* [Exercise details]:
Check every line of the entries that follow, and copy the ones containing "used".

((

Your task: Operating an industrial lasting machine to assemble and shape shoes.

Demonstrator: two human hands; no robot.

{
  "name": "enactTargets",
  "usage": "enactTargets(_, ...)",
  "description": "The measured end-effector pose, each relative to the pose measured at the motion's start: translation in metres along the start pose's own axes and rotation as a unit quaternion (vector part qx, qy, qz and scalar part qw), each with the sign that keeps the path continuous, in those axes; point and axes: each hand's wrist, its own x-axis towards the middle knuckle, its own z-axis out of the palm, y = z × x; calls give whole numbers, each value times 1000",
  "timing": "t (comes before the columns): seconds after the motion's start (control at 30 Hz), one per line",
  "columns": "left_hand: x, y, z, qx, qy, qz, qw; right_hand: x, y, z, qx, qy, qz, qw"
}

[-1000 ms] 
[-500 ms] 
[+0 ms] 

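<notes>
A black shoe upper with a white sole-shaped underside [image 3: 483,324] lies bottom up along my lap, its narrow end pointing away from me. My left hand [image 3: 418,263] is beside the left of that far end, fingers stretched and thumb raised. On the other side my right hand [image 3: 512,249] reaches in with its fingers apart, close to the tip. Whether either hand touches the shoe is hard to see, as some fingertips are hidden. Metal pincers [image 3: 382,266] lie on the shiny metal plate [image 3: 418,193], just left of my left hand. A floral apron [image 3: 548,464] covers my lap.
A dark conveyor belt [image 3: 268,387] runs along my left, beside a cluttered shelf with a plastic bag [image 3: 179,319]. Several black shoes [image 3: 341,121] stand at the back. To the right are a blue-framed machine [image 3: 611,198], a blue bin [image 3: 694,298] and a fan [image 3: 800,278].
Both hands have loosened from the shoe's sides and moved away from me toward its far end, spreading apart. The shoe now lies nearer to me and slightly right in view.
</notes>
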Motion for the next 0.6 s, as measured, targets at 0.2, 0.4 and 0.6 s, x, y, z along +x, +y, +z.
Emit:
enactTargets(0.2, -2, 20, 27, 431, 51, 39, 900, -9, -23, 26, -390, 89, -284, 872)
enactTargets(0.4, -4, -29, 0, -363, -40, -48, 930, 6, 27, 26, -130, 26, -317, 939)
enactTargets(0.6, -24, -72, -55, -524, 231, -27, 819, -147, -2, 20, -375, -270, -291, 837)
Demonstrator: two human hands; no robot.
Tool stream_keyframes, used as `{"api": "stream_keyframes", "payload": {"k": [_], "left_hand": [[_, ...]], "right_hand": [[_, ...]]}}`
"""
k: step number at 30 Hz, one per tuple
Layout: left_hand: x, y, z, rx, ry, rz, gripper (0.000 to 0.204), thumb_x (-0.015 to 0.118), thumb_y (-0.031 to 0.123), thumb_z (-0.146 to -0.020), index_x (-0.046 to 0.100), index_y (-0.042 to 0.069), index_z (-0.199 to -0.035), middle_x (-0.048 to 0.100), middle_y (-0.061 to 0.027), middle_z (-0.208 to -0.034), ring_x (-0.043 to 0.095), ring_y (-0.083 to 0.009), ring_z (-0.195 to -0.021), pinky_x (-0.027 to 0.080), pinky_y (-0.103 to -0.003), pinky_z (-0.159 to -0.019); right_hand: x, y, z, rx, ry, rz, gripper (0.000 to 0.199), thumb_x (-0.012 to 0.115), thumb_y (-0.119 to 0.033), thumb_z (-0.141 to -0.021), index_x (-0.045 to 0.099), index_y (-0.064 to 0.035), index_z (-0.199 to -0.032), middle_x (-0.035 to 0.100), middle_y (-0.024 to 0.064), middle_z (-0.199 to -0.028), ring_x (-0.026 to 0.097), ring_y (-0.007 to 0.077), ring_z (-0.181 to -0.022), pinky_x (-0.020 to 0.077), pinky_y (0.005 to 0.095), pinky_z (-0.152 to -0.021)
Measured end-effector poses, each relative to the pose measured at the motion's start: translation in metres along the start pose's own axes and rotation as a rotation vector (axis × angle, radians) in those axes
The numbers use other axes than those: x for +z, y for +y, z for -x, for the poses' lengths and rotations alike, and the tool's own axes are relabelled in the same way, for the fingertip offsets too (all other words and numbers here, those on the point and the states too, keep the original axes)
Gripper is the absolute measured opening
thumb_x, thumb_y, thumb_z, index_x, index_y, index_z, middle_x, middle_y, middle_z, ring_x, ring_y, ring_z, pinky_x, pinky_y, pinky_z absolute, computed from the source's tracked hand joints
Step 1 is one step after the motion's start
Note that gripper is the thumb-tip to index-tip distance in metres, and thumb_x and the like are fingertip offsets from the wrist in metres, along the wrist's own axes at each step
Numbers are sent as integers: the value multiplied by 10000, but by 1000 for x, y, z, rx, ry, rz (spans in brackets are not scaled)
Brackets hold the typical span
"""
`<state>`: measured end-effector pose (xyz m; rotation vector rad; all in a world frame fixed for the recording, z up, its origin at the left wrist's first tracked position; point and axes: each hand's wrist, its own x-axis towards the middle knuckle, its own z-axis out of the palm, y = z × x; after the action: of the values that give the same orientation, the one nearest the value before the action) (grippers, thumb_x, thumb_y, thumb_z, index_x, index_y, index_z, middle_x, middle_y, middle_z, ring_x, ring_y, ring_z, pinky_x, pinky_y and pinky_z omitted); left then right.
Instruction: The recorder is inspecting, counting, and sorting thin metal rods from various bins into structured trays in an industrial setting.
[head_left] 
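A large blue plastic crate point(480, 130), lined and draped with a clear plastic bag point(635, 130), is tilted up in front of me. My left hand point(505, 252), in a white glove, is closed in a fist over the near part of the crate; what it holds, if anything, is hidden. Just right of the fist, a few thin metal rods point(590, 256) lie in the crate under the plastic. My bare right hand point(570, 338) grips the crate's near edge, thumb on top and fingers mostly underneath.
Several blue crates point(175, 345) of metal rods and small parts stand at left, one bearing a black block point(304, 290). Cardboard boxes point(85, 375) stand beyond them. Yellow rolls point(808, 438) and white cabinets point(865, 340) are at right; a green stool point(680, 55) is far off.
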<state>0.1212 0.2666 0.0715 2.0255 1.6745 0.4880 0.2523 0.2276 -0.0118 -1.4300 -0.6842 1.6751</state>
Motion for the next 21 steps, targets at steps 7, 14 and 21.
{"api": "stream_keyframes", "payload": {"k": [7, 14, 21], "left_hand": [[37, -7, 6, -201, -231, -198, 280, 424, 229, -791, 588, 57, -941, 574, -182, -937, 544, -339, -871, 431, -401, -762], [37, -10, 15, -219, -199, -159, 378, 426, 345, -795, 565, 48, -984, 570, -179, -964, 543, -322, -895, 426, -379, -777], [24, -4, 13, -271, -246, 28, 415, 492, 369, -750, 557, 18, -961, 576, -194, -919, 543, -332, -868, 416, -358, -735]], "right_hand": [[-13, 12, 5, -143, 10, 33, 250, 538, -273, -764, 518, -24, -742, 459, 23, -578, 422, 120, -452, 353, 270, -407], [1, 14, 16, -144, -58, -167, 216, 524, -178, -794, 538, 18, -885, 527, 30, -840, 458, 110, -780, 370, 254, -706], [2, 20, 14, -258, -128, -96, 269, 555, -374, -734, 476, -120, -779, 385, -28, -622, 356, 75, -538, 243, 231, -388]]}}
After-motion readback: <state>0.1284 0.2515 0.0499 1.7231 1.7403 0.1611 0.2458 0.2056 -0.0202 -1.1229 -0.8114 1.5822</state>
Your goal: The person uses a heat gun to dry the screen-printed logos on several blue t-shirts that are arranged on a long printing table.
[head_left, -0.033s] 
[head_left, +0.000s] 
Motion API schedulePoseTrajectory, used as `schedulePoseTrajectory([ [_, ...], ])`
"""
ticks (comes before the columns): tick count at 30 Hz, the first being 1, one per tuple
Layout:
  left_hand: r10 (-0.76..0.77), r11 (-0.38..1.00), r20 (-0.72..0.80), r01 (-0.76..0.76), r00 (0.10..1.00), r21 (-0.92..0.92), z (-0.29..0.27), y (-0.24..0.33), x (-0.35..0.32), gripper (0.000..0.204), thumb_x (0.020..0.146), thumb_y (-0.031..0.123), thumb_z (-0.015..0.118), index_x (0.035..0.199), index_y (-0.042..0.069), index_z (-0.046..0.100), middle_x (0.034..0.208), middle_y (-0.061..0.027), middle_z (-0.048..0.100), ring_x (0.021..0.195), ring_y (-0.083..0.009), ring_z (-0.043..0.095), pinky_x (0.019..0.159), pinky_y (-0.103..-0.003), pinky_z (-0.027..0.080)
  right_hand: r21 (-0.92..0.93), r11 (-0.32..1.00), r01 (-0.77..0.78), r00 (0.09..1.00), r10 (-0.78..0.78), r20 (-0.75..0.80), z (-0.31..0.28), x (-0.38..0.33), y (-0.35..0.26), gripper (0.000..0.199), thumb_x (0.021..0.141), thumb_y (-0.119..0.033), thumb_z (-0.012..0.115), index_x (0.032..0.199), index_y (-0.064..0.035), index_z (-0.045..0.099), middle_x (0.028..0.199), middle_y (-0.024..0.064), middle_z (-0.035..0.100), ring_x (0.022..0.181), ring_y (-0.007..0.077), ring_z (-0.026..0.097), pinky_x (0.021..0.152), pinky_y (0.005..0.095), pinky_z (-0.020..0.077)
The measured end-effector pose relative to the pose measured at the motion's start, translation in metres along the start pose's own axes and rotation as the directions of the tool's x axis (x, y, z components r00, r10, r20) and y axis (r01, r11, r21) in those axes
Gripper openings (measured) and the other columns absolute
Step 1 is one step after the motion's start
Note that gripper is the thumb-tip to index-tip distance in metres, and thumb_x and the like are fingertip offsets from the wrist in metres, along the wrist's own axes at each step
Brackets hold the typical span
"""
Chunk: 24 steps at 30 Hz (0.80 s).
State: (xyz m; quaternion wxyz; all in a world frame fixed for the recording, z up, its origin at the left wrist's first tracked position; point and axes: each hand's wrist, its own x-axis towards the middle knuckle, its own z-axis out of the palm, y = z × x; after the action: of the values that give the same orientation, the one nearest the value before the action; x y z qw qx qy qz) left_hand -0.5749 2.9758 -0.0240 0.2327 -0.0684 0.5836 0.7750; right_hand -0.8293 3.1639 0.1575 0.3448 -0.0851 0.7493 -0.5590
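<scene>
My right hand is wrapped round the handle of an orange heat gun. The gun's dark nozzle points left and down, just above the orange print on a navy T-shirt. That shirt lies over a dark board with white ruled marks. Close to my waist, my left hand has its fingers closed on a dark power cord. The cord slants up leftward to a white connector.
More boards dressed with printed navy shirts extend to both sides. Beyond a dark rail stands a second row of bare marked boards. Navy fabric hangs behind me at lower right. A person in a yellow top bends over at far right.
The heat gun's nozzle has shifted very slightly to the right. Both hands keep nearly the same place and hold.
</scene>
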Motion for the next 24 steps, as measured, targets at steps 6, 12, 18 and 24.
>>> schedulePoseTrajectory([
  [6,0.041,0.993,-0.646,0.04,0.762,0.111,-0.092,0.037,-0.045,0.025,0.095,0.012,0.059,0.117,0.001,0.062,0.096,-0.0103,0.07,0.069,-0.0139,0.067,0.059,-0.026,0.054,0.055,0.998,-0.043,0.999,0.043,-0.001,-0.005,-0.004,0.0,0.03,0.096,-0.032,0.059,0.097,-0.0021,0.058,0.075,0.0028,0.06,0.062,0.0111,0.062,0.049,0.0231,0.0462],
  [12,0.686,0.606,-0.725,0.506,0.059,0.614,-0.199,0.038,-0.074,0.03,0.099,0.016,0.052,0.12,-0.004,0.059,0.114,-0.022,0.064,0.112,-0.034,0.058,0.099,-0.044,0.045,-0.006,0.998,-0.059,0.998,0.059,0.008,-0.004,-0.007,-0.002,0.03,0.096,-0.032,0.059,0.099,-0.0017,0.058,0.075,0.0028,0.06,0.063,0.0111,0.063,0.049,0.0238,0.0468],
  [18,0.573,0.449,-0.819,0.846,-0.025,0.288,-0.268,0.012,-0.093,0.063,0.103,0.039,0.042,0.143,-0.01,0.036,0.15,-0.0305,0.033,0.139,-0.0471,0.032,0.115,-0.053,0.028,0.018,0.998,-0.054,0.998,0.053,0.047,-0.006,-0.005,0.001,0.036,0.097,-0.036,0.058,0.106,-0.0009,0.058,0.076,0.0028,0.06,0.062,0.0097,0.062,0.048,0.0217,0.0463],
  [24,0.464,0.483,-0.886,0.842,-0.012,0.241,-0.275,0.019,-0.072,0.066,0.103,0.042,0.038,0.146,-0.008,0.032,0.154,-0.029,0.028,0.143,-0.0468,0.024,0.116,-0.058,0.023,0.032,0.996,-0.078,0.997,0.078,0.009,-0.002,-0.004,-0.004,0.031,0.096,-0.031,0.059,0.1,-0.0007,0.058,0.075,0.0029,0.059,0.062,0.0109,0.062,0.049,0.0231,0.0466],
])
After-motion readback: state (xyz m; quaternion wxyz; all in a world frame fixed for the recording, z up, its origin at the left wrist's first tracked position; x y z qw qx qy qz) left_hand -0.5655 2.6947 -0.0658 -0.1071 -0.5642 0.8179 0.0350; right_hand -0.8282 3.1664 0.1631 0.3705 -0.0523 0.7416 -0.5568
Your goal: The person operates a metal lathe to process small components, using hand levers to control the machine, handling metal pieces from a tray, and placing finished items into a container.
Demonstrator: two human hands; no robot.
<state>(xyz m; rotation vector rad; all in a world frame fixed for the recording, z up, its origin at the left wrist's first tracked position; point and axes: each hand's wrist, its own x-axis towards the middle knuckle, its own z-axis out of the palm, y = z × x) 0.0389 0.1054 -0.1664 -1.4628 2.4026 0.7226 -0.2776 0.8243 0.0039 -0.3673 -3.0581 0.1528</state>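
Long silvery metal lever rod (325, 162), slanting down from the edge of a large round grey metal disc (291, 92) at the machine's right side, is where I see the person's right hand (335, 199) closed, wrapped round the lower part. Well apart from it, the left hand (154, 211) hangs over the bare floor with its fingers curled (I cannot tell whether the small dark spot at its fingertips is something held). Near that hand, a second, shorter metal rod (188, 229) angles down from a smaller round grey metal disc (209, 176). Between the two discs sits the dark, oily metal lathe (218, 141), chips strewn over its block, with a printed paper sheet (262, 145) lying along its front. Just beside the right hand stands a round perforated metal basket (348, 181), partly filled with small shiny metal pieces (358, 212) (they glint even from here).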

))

* [Solution to this problem]:
Tool stream_keyframes, used as `{"api": "stream_keyframes", "payload": {"k": [_], "left_hand": [[_, ...]], "right_hand": [[_, ...]]}}`
Motion API schedulePoseTrajectory, used as `schedulePoseTrajectory([ [_, ...], ])`

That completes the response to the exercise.